Bibione, myself / pixelio.de


Meine Kinder machten sich schnell ein Spiel daraus, als sie merkten, dass die Mama auf dem einen Ohr taub war. Sie liefen um mich herum und brüllten mir ins „richtige“ Ohr.

Der Urlaub geriet von da an in Wellenbewegungen immer tiefer hinunter ins Stimmungstal. Der absolute Tiefpunkt wurde allerdings erreicht,  als mein Mann flüchtige Urlaubsbekanntschaften in unser Feriendomizil einlud.

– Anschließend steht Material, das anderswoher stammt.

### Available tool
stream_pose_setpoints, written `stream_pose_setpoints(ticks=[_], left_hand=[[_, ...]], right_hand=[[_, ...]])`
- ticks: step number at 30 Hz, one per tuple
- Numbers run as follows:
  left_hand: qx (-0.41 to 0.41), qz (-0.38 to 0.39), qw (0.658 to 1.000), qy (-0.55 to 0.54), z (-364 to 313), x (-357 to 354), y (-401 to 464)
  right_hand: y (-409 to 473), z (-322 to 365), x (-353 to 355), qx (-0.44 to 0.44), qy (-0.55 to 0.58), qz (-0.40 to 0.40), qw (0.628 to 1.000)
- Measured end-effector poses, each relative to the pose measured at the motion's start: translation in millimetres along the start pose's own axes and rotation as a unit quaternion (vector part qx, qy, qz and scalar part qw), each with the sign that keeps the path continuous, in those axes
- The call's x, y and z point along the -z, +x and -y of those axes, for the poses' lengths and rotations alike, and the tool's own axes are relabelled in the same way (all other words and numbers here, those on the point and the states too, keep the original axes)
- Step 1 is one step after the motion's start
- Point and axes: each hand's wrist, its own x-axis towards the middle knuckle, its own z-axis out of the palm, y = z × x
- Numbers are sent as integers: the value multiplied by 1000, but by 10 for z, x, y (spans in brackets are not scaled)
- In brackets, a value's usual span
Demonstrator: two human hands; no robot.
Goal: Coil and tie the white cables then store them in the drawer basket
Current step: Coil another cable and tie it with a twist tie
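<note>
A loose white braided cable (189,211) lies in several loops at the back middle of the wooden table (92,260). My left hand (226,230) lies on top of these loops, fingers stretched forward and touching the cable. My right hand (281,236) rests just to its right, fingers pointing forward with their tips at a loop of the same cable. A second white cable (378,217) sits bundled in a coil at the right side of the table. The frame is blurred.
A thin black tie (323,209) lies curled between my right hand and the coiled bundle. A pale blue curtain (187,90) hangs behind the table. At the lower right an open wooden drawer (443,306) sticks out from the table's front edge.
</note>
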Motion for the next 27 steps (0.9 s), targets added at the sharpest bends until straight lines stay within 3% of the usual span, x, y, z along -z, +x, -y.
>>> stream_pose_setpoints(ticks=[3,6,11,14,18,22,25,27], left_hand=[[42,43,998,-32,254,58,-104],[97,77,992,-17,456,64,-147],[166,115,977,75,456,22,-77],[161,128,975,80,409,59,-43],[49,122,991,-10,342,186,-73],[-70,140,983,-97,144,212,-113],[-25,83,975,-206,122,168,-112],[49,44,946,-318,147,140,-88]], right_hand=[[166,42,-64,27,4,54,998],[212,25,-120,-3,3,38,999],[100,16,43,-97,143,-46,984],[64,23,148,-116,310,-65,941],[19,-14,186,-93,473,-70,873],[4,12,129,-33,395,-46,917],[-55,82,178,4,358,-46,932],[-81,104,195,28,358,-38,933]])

Die Unterhaltung rauschte völlig an mir vorbei. Denn mein Göttergatte hatte den neuen Bekannten sofort Plätze angeboten und sie dabei so drapiert,  dass mein „gesundes“ Ohr der falschen Seite zugewandt war. Für mich bestand die Unterhaltung daher aus einem babylonischen Sprachgewirr. Ich registrierte zwar, dass das sicherlich ganz nette Paar mich immer wieder erwartungsvoll ansah, aber ich weiß bis heute nicht warum. Verwirrt wandten sie sich schließlich von mir ab. Wahrscheinlich hielten sie mich für eine Italienerin, die kein Deutsch verstand, oder aber für taubstumm. Keine Ahnung. Mir egal. Hauptsache der Urlaub war endlich rum und ich durfte wieder zurück ins kalte Deutschland. 

Denn dort wohnte mein Arzt, der mich schließlich von meiner Ohrverstopfung heilte. Was lernen wir daraus? Am besten niemals verreisen, ohne ein kluges Wörterbuch extra für Arztbesuche mit einzustecken, oder alternativ dazu, einen Arzt mit in den Urlaub einladen.